§ What to work on
Return only what lies between the first line of the entries and the line containing "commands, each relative", both lines included.

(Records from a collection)
+ + + +

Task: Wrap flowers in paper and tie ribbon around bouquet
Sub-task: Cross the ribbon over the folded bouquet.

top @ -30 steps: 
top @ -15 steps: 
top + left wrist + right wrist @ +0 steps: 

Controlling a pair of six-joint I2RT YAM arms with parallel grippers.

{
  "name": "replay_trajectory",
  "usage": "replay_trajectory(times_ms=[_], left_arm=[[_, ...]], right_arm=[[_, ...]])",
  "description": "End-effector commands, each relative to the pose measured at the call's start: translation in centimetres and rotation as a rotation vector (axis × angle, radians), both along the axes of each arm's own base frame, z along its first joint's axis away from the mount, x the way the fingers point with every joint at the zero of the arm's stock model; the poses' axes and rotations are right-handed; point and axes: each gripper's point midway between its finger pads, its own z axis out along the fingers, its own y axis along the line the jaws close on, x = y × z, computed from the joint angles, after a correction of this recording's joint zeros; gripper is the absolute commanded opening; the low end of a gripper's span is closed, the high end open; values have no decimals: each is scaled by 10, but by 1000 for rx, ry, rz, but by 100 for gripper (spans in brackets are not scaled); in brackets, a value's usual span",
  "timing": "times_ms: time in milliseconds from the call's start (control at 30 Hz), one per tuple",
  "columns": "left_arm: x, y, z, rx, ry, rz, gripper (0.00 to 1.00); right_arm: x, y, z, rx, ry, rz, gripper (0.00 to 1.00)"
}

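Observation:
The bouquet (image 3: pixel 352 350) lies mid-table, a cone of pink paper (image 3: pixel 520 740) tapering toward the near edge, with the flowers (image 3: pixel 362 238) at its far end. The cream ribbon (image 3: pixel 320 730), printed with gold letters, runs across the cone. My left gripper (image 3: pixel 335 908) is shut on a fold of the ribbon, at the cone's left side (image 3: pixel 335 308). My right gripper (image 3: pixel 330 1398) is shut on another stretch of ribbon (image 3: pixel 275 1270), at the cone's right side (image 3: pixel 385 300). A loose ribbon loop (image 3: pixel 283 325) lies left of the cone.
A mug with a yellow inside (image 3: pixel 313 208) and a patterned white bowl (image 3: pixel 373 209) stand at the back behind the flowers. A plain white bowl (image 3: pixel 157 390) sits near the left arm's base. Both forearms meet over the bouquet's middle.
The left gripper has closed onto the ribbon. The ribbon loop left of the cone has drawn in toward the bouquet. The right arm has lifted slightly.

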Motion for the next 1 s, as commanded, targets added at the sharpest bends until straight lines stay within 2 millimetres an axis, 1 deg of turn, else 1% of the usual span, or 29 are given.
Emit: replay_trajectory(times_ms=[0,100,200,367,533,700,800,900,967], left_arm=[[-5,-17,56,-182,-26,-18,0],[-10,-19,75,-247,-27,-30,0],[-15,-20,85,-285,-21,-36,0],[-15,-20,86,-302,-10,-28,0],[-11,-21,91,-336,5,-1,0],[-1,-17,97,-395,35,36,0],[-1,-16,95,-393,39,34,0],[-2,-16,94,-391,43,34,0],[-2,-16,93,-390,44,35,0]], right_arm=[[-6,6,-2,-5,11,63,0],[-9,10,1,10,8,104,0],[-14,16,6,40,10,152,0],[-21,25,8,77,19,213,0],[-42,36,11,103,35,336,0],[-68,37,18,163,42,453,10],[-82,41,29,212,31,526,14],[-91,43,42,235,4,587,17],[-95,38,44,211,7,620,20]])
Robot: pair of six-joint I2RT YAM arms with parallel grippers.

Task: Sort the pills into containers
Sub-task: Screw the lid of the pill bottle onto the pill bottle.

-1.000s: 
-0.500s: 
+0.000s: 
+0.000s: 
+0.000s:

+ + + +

§ Problem solution
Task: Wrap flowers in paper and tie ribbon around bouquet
Sub-task: Cross the ribbon over the folded bouquet.

top @ -30 steps: 
top @ -15 steps: 
top + left wrist + right wrist @ +0 steps: 

Controlling a pair of six-joint I2RT YAM arms with parallel grippers.

{
  "name": "replay_trajectory",
  "usage": "replay_trajectory(times_ms=[_], left_arm=[[_, ...]], right_arm=[[_, ...]])",
  "description": "End-effector commands, each relative to the pose measured at the call's start: translation in centimetres and rotation as a rotation vector (axis × angle, radians), both along the axes of each arm's own base frame, z along its first joint's axis away from the mount, x the way the fingers point with every joint at the zero of the arm's stock model; the poses' axes and rotations are right-handed; point and axes: each gripper's point midway between its finger pads, its own z axis out along the fingers, its own y axis along the line the jaws close on, x = y × z, computed from the joint angles, after a correction of this recording's joint zeros; gripper is the absolute commanded opening; the low end of a gripper's span is closed, the high end open; values have no decimals: each is scaled by 10, but by 1000 for rx, ry, rz, but by 100 for gripper (spans in brackets are not scaled); in brackets, a value's usual span",

No additional response is needed to complete this exercise.